2003/10/15(Wed) 00:00
配役:
中村鴈治郎 (小早川万兵衛)
原節子 (小早川秋子)
小林桂樹 (小早川久夫)
新珠三千代 (小早川文子)
島津雅彦 (小早川正夫)
山茶花究、森繁久弥、加東大介、杉村春子、司葉子、宝田明、笠智衆、白川由美
監督 : 小津安二郎
製作 : 藤本真澄 / 金子正且 / 寺本忠弘
脚本 : 野田高梧 / 小津安二郎
撮影 : 中井朝一
音楽 : 黛敏郎
東宝に客演の形で小津が撮った作品。
この後、松竹で撮った「秋刀魚の味」が遺作になる。
森繁の社長シリーズと小津作品が奇妙な合体した映画だ。
お話は大阪、京都が舞台。

中村雁治郎扮する造り酒屋の老旦那。
息子の未亡人の原節子、末娘の司葉子の行く末が気に掛かる。
しかしそう言う割には好き勝手なこともしていて、昔の愛人浪花千恵子と再会して、すっかり焼け木杭に火がついた。

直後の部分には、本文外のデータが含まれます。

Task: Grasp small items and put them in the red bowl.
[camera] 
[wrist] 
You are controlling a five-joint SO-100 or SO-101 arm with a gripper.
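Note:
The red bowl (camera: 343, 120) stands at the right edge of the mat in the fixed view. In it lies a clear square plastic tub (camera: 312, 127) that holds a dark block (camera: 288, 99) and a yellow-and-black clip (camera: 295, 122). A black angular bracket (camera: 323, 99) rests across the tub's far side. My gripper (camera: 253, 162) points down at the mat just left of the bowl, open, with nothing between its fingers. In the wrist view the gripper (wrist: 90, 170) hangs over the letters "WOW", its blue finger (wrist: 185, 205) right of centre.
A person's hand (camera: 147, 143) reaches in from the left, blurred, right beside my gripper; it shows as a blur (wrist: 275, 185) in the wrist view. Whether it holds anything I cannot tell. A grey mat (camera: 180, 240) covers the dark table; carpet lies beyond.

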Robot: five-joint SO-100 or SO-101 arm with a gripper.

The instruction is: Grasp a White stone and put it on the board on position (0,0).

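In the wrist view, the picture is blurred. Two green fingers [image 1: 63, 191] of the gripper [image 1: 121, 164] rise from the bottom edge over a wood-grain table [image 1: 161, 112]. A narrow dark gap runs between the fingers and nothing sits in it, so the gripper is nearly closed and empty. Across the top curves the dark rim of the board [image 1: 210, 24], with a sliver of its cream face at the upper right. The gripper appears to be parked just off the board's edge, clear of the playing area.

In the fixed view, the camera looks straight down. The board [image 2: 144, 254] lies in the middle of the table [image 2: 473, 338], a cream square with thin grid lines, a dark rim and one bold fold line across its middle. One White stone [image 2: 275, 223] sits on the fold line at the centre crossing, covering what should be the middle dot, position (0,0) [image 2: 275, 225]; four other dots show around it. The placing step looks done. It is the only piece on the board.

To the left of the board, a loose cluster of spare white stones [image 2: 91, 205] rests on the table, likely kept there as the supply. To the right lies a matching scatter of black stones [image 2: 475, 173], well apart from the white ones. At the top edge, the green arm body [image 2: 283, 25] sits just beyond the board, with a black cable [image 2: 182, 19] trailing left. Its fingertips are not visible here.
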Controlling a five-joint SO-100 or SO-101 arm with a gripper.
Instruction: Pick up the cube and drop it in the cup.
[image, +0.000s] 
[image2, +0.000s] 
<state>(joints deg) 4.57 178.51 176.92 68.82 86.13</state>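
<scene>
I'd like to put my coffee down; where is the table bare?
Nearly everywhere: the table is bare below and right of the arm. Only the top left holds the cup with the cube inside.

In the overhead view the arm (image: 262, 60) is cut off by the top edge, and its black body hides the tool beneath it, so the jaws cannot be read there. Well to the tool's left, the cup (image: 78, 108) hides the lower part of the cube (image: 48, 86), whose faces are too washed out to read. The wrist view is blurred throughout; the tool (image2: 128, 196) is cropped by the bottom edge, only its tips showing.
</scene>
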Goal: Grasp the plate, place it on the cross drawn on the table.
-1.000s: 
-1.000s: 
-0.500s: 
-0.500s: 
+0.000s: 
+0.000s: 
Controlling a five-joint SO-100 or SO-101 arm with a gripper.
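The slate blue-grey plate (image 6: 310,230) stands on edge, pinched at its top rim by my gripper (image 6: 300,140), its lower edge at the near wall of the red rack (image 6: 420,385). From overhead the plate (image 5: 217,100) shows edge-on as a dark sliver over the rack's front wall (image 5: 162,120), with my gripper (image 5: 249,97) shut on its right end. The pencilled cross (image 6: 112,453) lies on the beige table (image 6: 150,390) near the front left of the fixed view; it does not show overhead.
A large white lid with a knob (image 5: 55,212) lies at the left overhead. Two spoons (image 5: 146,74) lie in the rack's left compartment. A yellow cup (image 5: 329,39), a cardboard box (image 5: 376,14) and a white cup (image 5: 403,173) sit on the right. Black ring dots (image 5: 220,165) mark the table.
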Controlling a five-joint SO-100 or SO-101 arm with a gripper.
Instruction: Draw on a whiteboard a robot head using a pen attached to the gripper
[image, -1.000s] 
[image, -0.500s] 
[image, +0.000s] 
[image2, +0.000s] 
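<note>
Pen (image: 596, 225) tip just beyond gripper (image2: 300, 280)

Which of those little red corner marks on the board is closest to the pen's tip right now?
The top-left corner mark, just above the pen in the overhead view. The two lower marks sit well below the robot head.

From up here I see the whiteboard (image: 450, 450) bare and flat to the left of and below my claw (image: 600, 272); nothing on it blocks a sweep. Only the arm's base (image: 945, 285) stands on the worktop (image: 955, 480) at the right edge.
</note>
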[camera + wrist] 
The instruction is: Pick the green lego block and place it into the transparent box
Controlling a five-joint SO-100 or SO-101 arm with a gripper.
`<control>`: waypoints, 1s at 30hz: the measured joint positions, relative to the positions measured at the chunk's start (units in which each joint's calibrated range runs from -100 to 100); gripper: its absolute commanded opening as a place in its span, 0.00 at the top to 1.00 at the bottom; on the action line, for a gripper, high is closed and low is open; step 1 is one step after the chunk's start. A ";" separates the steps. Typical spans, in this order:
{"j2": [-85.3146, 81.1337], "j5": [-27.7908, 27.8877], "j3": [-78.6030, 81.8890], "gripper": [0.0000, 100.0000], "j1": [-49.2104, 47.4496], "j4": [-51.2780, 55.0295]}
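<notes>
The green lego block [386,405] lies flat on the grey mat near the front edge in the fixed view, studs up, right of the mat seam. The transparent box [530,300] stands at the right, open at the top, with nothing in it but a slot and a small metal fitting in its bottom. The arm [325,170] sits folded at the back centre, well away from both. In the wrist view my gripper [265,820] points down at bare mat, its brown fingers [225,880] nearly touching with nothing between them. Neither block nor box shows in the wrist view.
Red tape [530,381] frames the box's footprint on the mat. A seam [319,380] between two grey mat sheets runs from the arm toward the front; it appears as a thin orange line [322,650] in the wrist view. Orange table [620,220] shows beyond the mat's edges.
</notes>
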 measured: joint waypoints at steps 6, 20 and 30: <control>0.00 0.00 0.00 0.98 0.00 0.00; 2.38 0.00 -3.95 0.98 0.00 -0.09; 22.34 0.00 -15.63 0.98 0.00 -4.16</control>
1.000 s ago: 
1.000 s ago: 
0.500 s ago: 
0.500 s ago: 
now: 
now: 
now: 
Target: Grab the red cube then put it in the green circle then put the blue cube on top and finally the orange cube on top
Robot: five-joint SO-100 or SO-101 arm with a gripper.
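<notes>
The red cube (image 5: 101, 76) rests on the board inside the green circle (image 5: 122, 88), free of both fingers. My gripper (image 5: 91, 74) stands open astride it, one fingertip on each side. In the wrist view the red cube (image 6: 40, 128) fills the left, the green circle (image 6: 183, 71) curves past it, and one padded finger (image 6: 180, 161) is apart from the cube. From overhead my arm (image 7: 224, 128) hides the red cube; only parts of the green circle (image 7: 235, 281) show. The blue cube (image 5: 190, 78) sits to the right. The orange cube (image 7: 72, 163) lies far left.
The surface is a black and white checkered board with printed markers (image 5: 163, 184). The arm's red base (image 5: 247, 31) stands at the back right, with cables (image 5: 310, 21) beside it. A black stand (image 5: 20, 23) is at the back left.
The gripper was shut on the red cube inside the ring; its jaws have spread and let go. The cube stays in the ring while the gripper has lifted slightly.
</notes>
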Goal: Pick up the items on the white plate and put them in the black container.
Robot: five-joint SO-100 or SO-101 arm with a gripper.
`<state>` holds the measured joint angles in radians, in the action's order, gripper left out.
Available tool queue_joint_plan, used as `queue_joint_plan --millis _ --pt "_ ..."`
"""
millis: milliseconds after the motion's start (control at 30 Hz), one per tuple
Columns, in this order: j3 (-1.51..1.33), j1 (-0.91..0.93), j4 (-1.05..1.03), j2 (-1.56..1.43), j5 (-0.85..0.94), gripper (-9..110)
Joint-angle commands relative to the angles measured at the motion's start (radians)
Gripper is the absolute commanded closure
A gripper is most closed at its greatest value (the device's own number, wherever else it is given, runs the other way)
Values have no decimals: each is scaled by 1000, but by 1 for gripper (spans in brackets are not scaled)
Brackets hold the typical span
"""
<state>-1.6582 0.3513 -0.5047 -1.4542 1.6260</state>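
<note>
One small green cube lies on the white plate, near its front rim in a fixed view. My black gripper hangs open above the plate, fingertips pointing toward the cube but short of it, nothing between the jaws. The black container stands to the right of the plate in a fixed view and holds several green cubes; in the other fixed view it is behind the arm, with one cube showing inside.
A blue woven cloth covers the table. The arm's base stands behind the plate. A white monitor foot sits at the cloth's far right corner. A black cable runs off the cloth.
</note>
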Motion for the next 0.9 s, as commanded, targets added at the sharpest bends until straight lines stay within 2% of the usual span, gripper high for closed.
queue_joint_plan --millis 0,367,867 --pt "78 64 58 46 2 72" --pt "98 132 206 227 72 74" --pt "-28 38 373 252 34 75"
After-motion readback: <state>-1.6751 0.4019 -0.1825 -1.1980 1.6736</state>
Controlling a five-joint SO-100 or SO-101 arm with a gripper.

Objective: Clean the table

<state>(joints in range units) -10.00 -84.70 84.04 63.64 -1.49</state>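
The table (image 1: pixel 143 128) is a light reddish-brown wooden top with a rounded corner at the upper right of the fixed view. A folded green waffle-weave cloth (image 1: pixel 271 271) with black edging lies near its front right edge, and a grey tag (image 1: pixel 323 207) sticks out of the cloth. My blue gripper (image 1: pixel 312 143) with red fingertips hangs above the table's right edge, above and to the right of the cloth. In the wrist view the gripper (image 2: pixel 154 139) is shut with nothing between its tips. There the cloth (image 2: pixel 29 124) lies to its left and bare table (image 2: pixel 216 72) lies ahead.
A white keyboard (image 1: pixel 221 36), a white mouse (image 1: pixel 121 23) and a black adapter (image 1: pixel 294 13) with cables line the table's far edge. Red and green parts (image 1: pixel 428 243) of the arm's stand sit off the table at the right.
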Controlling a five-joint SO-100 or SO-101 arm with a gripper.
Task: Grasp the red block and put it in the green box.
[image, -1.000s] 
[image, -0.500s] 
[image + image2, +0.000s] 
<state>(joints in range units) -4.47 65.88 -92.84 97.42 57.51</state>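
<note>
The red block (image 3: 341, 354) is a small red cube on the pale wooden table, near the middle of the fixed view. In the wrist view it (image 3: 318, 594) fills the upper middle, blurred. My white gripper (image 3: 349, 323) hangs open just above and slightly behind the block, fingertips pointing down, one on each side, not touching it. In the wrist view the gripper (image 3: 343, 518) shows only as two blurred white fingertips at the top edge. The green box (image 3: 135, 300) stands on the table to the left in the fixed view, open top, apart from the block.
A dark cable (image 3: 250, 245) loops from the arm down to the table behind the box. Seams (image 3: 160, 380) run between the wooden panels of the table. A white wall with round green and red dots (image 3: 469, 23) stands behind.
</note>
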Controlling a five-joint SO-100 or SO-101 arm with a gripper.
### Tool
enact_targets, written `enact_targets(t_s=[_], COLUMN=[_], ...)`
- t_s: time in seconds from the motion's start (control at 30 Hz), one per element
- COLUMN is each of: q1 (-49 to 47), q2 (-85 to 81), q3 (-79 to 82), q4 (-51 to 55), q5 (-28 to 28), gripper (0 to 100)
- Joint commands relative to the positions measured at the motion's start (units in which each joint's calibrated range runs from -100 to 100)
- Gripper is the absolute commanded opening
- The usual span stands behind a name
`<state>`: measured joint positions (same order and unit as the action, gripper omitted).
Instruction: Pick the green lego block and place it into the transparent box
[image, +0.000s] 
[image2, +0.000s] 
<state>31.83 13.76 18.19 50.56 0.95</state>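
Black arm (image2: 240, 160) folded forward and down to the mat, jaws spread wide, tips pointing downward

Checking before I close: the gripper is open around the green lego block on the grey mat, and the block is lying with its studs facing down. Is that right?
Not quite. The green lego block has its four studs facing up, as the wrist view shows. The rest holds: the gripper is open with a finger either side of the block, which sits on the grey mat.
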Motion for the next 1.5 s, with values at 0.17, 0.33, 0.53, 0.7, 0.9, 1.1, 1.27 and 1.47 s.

娘の新珠三千代や娘婿の小林桂樹がそのことに気づき追求すると、すっかり逆ギレしてしまう。
ある日、鴈治郎に心筋梗塞の発作が出る。
それでも、ひょっこり起き出してきて、浪花千恵子と競輪へ行く。
そしてその帰り道で、ぽっくり逝ってしまう。
原節子は結局結婚はせず、一方司葉子は、愛する札幌の大学助教授(宝田明)のところへ嫁いでいった。

人間の死に方、そして死んだ後にどういう思いを残すかがテーマ。
しかし東宝の小津作品は妙だった。
どうも東宝のハイカラな雰囲気に、巧くとけ込めなかったのではないかな。
森繁なんてテストの度に違う芝居してる人だし、早口の俳優も多いし、いつものペースで取ることは不可能だっただろう。
カット割りは小津流なんだけど、全体として、凄く違和感はある。
原節子と司葉子のしゃがんでいる日本的シーンは、「秋日和」ではなくこの映画だったよなあ。